Сдерживая клокочущий гнев на немца, судёнышко, капитана и саму ситуацию, выплеснул рвоту в иллюминатор… и чуть было не получил её обратно в морду посредством штормового порыва ветра. Повезло. Судёнышко как раз качнулось на воле, и едко пахнущее содержимое немецкого желудка украсило снаружи стену каюты, тут же смытое волной.
– Дева Мария… – тоскливо забормотал кто-то из португальцев молитву, и я совсем затосковал. Набожный народ, да ещё и страдающий… пара минут, и будет тут филиал монастыря.

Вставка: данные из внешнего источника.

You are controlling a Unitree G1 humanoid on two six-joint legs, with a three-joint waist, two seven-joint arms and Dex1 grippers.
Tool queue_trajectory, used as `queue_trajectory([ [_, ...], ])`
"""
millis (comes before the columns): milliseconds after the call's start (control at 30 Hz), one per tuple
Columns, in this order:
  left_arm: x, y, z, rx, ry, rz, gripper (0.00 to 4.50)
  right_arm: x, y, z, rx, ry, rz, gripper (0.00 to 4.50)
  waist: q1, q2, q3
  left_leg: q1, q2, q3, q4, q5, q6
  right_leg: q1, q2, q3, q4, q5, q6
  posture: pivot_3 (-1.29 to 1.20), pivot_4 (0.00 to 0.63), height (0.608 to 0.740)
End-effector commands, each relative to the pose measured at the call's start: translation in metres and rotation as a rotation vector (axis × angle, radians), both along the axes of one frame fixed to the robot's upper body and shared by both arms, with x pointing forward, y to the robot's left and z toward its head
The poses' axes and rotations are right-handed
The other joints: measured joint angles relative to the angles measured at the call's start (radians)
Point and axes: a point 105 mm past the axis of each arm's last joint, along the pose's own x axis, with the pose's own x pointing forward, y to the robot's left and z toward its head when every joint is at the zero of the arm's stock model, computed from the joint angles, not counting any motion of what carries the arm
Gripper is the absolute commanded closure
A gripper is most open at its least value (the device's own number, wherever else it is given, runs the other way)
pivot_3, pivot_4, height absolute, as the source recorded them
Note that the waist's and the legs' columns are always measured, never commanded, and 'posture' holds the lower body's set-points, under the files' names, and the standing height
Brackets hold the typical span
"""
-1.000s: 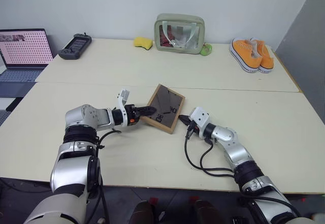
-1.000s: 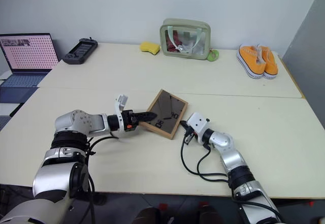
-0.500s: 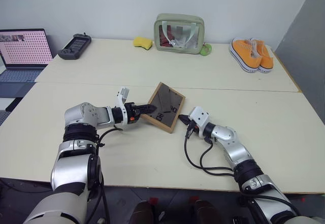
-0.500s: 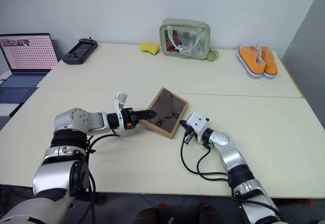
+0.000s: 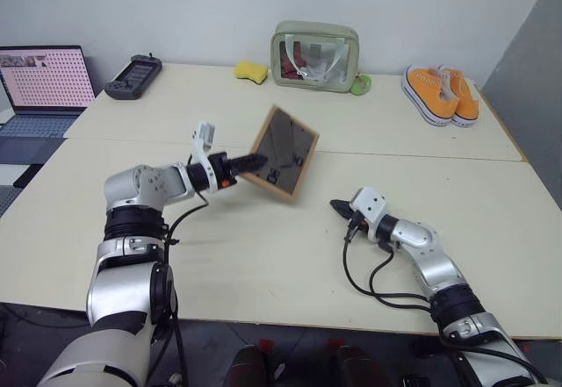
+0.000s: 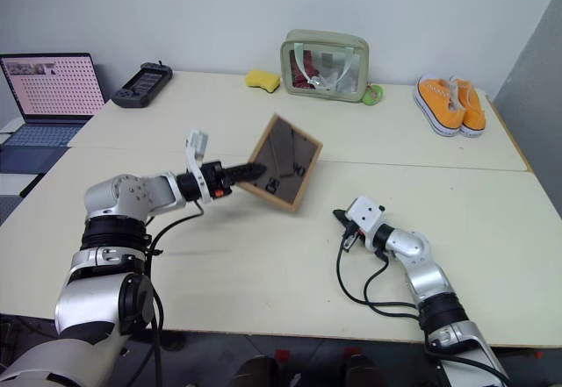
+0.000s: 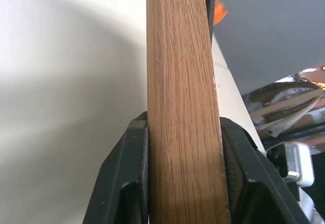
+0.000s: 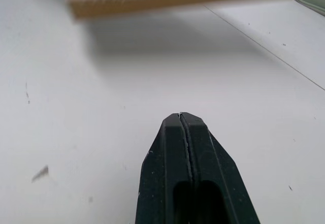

Я не ошибся, и вслед за португальцем молитву подхватили вразнобой и остальные мои страдающие соседи. Португальский мешался с немецким и голландским, а молитвы католические с протестантскими, и кажется – иудейской. Хм… оказывается, этот красивый испанец – марран[19], да ещё и вспомнивший в минуту опасности и страданий о вере предков? Как же интересно я живу! Вот так походя, самым краешком, но прикоснулся к чужой, и очень непростой тайне!
Мысли об интересности моей жизни прервал очередной страдалец и необходимость вытирать рвоту с пола. Промахнулся, ети его…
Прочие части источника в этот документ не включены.